When you transcribe the listing that follows, keep every line exact and skip any picture.

'''

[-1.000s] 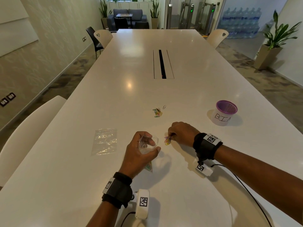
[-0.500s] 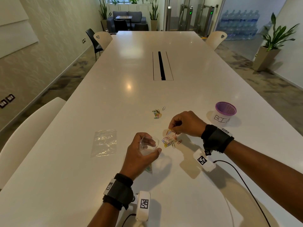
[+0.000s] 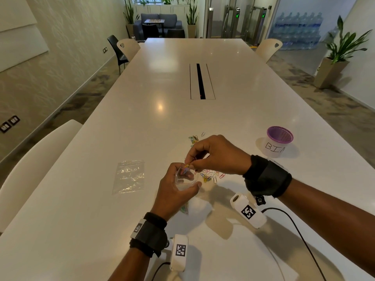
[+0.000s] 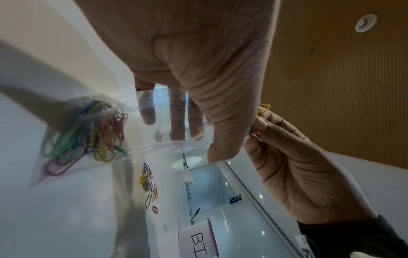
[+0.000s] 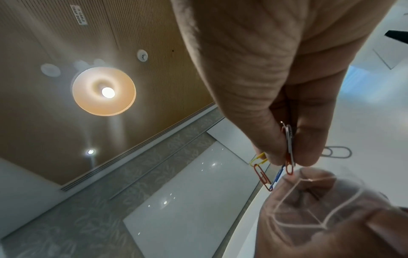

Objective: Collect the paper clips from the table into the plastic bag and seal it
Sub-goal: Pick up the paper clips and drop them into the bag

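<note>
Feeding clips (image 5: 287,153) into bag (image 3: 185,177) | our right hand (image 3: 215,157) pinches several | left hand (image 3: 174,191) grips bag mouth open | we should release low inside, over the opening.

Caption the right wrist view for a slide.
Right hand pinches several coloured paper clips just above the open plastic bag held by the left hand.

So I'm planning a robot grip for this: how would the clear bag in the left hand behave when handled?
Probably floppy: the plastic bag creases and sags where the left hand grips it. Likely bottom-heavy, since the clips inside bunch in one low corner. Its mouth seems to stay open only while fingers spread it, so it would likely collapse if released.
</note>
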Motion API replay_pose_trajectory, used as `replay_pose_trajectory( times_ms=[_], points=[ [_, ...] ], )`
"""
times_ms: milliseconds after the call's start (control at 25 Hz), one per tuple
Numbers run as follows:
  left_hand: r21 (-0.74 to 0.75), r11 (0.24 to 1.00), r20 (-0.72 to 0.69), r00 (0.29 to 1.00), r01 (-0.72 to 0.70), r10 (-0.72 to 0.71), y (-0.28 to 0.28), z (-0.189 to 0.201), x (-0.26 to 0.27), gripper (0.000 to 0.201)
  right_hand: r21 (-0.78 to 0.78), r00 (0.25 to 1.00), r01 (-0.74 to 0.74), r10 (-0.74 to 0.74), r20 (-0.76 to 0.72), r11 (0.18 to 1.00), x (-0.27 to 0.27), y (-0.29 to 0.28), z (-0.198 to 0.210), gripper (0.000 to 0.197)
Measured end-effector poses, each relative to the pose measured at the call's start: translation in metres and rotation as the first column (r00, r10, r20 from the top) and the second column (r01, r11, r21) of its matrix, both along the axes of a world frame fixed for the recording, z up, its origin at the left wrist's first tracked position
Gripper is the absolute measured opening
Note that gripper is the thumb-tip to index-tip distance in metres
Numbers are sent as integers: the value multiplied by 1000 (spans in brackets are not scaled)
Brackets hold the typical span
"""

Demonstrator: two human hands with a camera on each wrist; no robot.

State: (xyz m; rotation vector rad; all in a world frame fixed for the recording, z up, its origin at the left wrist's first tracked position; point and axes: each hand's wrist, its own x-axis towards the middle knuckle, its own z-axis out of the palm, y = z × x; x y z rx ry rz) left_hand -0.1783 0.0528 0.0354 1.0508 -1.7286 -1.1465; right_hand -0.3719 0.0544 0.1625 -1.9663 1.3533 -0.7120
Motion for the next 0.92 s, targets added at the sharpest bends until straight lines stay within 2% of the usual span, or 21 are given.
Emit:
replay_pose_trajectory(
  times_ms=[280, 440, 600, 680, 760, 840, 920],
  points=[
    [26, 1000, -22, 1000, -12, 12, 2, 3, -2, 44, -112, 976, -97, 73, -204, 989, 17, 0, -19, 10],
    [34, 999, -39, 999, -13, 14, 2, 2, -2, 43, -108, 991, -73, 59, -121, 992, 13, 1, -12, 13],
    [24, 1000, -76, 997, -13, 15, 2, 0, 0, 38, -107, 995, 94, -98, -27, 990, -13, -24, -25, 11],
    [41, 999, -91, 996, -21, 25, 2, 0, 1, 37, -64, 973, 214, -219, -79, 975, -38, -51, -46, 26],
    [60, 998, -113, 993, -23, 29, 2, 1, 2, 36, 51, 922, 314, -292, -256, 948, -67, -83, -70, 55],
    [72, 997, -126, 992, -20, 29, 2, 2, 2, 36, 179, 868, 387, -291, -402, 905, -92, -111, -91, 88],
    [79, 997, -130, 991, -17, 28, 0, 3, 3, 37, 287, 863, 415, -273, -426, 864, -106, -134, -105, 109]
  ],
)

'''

__OUTPUT BELOW__.
[-1.000s] 
[-0.500s] 
[+0.000s] 
[+0.000s] 
[+0.000s] 

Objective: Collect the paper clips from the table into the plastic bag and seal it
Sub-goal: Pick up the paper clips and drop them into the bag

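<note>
Feeding clips (image 5: 287,153) into bag (image 3: 185,177) | our right hand (image 3: 215,157) pinches several | left hand (image 3: 174,191) grips bag mouth open | we should release low inside, over the opening.

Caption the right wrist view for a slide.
Right hand pinches several coloured paper clips just above the open plastic bag held by the left hand.

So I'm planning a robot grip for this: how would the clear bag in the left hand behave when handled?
Probably floppy: the plastic bag creases and sags where the left hand grips it. Likely bottom-heavy, since the clips inside bunch in one low corner. Its mouth seems to stay open only while fingers spread it, so it would likely collapse if released.
</note>
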Motion API replay_pose_trajectory, used as `replay_pose_trajectory( times_ms=[_], points=[ [_, ...] ], )`
"""
times_ms: milliseconds after the call's start (control at 25 Hz), one per tuple
Numbers run as follows:
  left_hand: r21 (-0.74 to 0.75), r11 (0.24 to 1.00), r20 (-0.72 to 0.69), r00 (0.29 to 1.00), r01 (-0.72 to 0.70), r10 (-0.72 to 0.71), y (-0.28 to 0.28), z (-0.189 to 0.201), x (-0.26 to 0.27), gripper (0.000 to 0.201)
  right_hand: r21 (-0.78 to 0.78), r00 (0.25 to 1.00), r01 (-0.74 to 0.74), r10 (-0.74 to 0.74), r20 (-0.76 to 0.72), r11 (0.18 to 1.00), x (-0.27 to 0.27), y (-0.29 to 0.28), z (-0.198 to 0.210), gripper (0.000 to 0.197)
Measured end-effector poses, each relative to the pose measured at the call's start: translation in metres and rotation as the first column (r00, r10, r20 from the top) and the second column (r01, r11, r21) of its matrix, both along the axes of a world frame fixed for the recording, z up, its origin at the left wrist's first tracked position
Gripper is the absolute measured opening
Note that gripper is the thumb-tip to index-tip distance in metres
Numbers are sent as integers: the value multiplied by 1000 (spans in brackets are not scaled)
Brackets hold the typical span
"""

Demonstrator: two human hands with a camera on each wrist; no robot.

State: (xyz m; rotation vector rad; all in a world frame fixed for the recording, z up, its origin at the left wrist's first tracked position; point and axes: each hand's wrist, its own x-axis towards the middle knuckle, its own z-axis out of the palm, y = z × x; x y z rx ry rz) left_hand -0.1783 0.0528 0.0354 1.0508 -1.7286 -1.1465; right_hand -0.3719 0.0544 0.1625 -1.9663 1.3533 -0.7120
Motion for the next 0.92 s, targets added at the sharpest bends until straight lines stay within 2% of the usual span, or 21 are given.
Emit:
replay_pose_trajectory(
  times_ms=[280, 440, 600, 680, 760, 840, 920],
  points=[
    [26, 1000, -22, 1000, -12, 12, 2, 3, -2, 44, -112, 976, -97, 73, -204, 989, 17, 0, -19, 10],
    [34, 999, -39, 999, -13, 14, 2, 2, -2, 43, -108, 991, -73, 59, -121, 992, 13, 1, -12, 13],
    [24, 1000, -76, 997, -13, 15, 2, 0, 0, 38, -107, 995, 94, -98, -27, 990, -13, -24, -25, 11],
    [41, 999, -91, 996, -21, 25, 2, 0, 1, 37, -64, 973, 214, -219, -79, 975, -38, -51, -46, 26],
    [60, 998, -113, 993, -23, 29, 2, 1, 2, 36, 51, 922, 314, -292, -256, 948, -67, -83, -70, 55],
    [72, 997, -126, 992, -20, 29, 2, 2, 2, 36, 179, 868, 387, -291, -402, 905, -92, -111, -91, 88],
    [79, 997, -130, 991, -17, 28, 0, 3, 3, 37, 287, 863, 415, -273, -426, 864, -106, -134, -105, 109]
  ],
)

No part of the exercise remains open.